- **What you are asked to do**
Your answer should hold exactly the lines below from the line with "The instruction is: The" through the line with "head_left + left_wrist", both included, and no pictures at all.

=======

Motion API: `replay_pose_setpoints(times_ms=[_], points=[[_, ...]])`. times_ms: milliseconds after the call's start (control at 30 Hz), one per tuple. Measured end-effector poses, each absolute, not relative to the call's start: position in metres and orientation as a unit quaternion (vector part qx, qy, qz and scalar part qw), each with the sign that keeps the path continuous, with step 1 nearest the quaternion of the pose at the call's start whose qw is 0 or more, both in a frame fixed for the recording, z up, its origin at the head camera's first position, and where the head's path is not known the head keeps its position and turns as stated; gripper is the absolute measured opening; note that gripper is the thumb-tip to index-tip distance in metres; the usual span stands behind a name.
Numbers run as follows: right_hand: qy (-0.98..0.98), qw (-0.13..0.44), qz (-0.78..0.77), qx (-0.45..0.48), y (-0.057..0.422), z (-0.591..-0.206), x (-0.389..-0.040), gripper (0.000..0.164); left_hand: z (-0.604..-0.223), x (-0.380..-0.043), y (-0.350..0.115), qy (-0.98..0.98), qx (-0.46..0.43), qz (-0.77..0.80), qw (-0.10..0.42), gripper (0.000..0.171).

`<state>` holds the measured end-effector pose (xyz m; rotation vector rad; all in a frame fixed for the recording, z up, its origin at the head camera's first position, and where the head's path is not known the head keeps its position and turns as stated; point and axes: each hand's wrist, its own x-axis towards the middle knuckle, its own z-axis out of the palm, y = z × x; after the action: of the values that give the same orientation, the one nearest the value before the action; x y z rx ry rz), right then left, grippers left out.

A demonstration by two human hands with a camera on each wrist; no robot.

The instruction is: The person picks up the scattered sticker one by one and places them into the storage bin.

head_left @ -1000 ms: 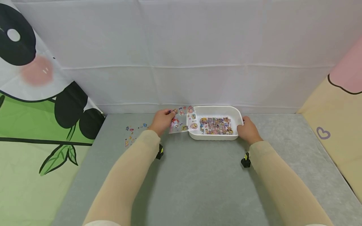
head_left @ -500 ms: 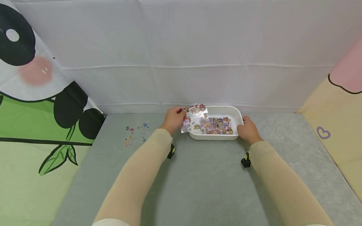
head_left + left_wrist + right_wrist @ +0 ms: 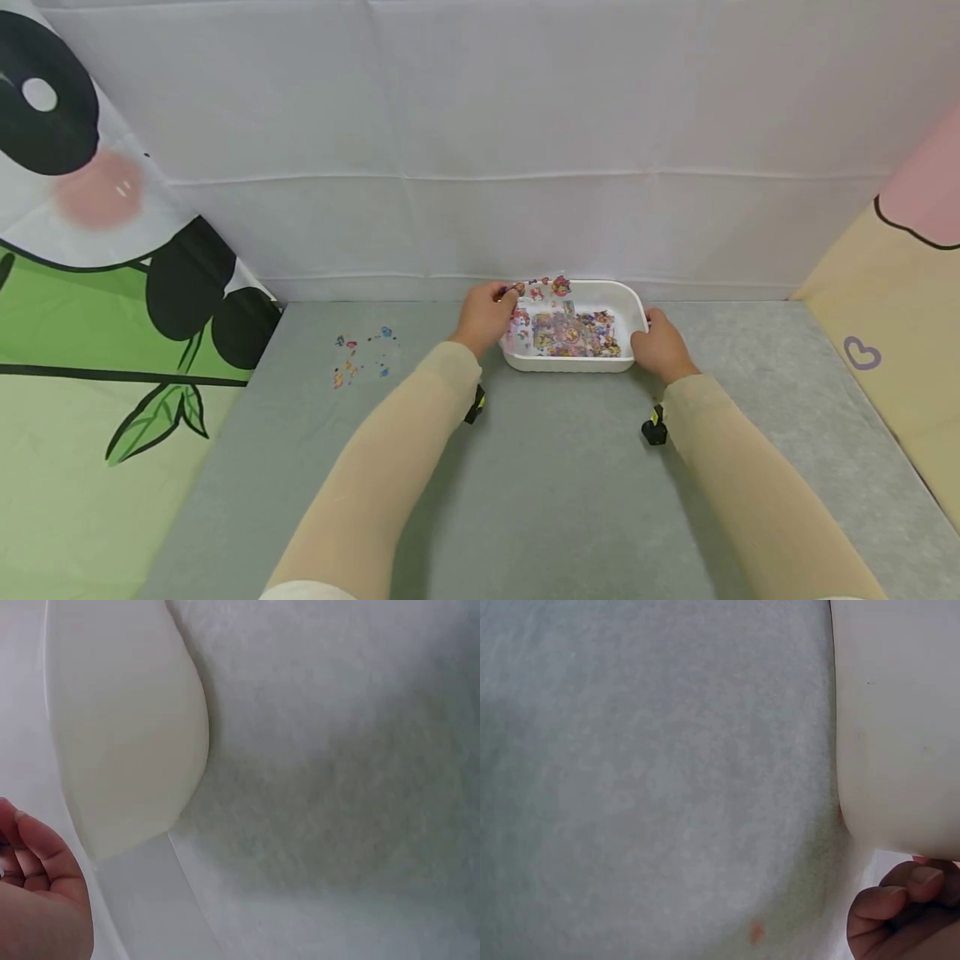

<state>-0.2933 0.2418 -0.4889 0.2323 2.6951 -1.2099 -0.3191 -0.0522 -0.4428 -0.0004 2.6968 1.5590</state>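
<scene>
A white rectangular tray [image 3: 566, 365] stands on the grey table against the backdrop. My left hand [image 3: 483, 321] pinches a clear sheet of colourful cartoon stickers [image 3: 537, 294] by its left edge, over the tray's left end. More printed sticker sheets [image 3: 604, 335] lie on the tray floor, partly seen through the held one. At the tray's right end my right hand [image 3: 662, 346] grips the rim. In the left wrist view the left hand [image 3: 46, 892] shows curled fingers beside the tray wall [image 3: 135, 727]. The right wrist view has the right hand's [image 3: 904, 911] bent fingers at the tray's corner [image 3: 900, 742].
Several tiny coloured stickers or cut-outs [image 3: 347, 367] are scattered on the grey table [image 3: 555, 483] left of the tray. A white cloth backdrop [image 3: 525, 150] rises right behind the tray. Printed cloths flank both sides, with a panda picture [image 3: 105, 200] at the left.
My left hand has moved right with the sticker sheet, from left of the tray to over its left part. The right hand has stayed on the tray's right rim.
</scene>
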Motion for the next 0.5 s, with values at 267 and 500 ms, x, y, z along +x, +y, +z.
replay_pose_setpoints(times_ms=[267,500], points=[[0.908,0.091,-0.403,0.074,0.243,-0.490,-0.294,0.058,-0.444,-0.316,-0.039,0.864,0.023,0.502,0.016,0.024],[0.908,0.089,-0.402,0.075,0.243,-0.492,-0.295,0.057,-0.449,-0.319,-0.033,0.866,0.010,0.499,0.020,0.023]])
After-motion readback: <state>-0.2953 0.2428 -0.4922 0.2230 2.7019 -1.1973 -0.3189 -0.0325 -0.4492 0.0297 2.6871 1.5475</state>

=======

- **Task solution**
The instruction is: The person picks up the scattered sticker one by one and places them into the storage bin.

head_left @ -1000 ms: 
head_left @ -500 ms: 
head_left + left_wrist + right_wrist @ +0 ms: 

The exercise is finished and nothing remains.